Einen koreanischen Thriller hatte ich bisher noch nie gelesen und das schwarze Cover mit der roten Schrift, der Apfelblüte, Blättern und den Blutspritzern macht es wahrlich zu einem Eyecatcher. In ihrer Heimat Korea ist Mi Ae Seo eine bekannte Bestsellerautorin, und ich war sehr gespannt ob "Der rote Apfel" nach meinem Geschmack sein würde.

Der in der Todeszelle sitzende Serienmörder Lee Byongdo hüllt sich in Schweigen was seine Taten angeht. Die Polizei ist im Unklaren über seine Motivation und will auch nicht ausschließen, dass es viel mehr Opfer gibt, als bisher bekannt wurde. Um so überraschender ist sein Vorschlag doch mit einer einzigen Person zu reden, der jungen Kriminalpsychologin Sonkyong. Dieser ist der Fall zwar bekannt, sie ist sich aber sicher Lee Byongdo nie begegnet zu sein.Die Neugierde der jungen Frau überwiegt ihr Unbehagen und sie willigt ein den Mörder im Gefängnis zu befragen.

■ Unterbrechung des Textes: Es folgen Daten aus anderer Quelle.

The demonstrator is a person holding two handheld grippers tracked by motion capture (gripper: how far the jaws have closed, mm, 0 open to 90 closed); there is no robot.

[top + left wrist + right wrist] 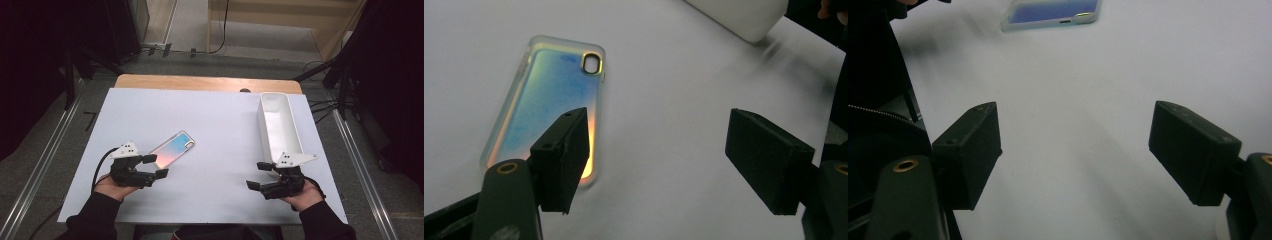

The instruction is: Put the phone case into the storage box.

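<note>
white worktop [210, 125] with two items on it. phone case [172, 148], iridescent blue-to-orange with a clear rim, lies flat on the left half, slanted, its camera cutout at the far right end; in the left gripper view its cutout end points away and its near end sits just behind one black finger. white rectangular bin [278, 126] stands on the right side of the worktop, long axis running near to far; the interior that shows is bare white, nothing seen inside, though its near end is hidden behind the right gripper's grey plate. left gripper [155, 166] sits at the near left, its fingers parted wide, nothing between them; one finger is just beside the near end of the case, and contact cannot be told from the high view. right gripper [258, 175] is at the near right, just in front of the bin's near end, fingers spread wide over bare worktop, holding nothing. case and bin are well apart.
</note>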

Zeitgleich nehmen Sonkyong und ihr Ehemann Chaesong dessen 10jährige Tochter aus 1. Ehe bei sich auf. Seine Ehefrau ist inzwischen verstorben und das Mädchen hatte bei seinen Großeltern gelebt, bis das Haus bis auf die Grundmauern abgebrannt ist. Während die Großeltern dem Feuer zum Opfer gefallen sind, hat die kleine Hayong den Brand überlebt. Das Zusammenleben gestaltet sich schwierig und es wird immer deutlicher, dass mit dem Kind etwas nicht stimmt.

Anders als bei anderen Thrillern wird der Leser nicht in ein Geschehen hineingeworfen, sondern wächst langsam in die Geschichte hinein. Die Autorin erzählt aus wechselnden Perspektiven, und der Verlauf der Geschichte ist bis auf das Ende folgerichtig und wenig überraschend. Auch werden weniger die Bluttaten von Lee Byongdo ausführlich gschildert, als eher die Psyche beleuchtet. Die Kernfrage dieses Buches ist, was alles passieren muss, dass ein Kindheitstrauma sich so verfestigt, dass dieser Mensch nur noch die Gewalt für sich als Ausweg sieht. Dass ein Täter irgendwo auch immer selbst ein Opfer ist, wird bei diesem Thriller mehr als deutlich. Beim Lesen bekommt man an manchen Stellen wirklich eine Gänsehaut. Sonkyong war für mich die zentrale Figur der Geschichte, eine sehr einfühlsame Protagonistin, die aber trotz ihrer psychologischer Schulung manchmal nicht so ganz gecheckt hat, was gespielt wurde.

Mir hat dieser Thriller wirklich gut gefallen, und ich empfehle ihn gerne weiter.